D.R. Horton's net sales orders also increased 14% to 26,456 homes. Simultaneously, the sales order backlog fell 7% to 17,873 homes. Despite high inflation and mortgage rates, the company highlighted solid demand for new homes, stating that the "disruptions in the supply chain for certain building materials and tightness in the labour market we experienced in recent years have largely subsided, and our average construction cycle time has returned to historical norms."

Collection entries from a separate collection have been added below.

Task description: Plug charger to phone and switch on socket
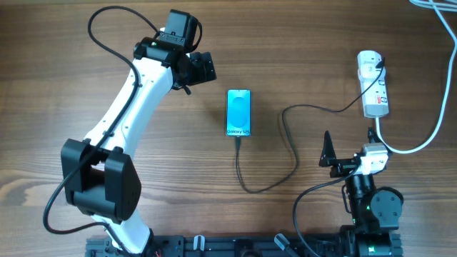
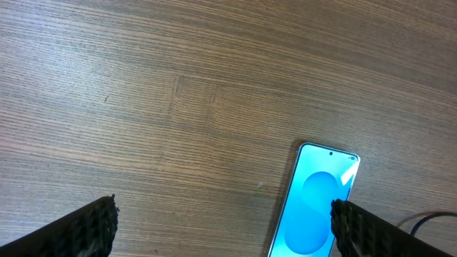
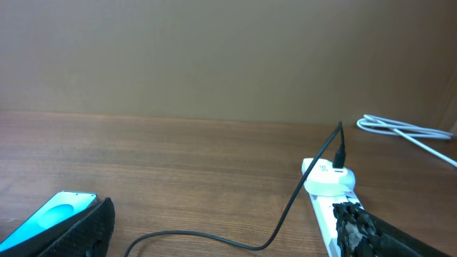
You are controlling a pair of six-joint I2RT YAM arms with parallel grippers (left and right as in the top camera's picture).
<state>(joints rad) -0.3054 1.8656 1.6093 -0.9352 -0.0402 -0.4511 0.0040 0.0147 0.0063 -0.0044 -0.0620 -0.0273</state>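
Note:
The phone lies flat mid-table, cyan screen up; it also shows in the left wrist view and at the left edge of the right wrist view. The thin black charger cable runs from the phone's near end in a loop to a white adapter plugged into the socket, a white power strip at the right. The cable and the socket show in the right wrist view. My left gripper is open and empty, left of the phone and beyond it. My right gripper is open and empty, near the socket's near end.
The socket's thick white cord loops off to the right and back toward the far right corner. It shows as a white loop in the right wrist view. The robot bases stand at the near table edge.

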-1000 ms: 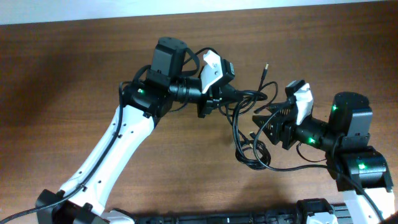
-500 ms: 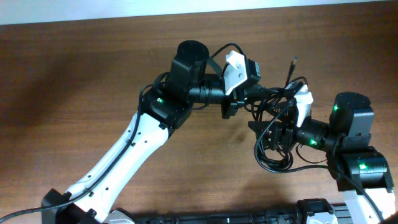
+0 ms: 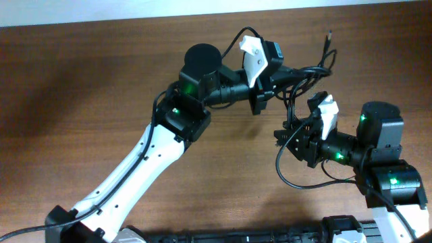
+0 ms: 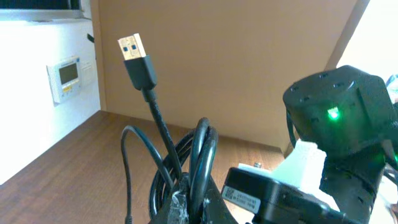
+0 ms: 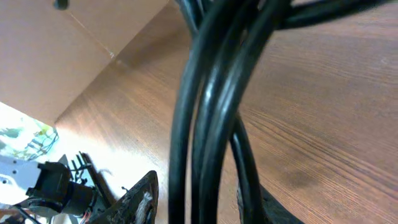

SFM has also been eyeing discretionary consumer stocks in recent quarters. The fund has continued to pile money into Nike for consecutive quarters, increasing its holdings in the footwear company by 31.26% in Q1 to own 310,720 shares worth $29.2 million.
This trade coincides with Nike's comeback roadmap to rebuild a robust pipeline of innovative products after the stock price dropped 30% in the last three years. For the quarter ended February 29, the company posted a slight increase in overall revenue to $12.4 billion, stunted by an almost 20% drop in revenues for Converse.
Nike CEO John Donahoe believes that the years-long remote work policy during the pandemic created hurdles to innovation in the company, impacting overall demand.
"Employees worked from home for two and a half years...And in hindsight, it turns out, it's hard to do bold, disruptive innovation, to develop a boldly disruptive shoe, on Zoom," he had said. "Innovation has always marked Nike in the running, as in other categories, so we're not just going to copy what other people do."
While Nike has faced difficulty reviving brand enthusiasm in recent years, it has embarked on a bold mission to regain its footing with a disruptive plan involving drastic cost-cutting measures like trimming 2% of its global workforce.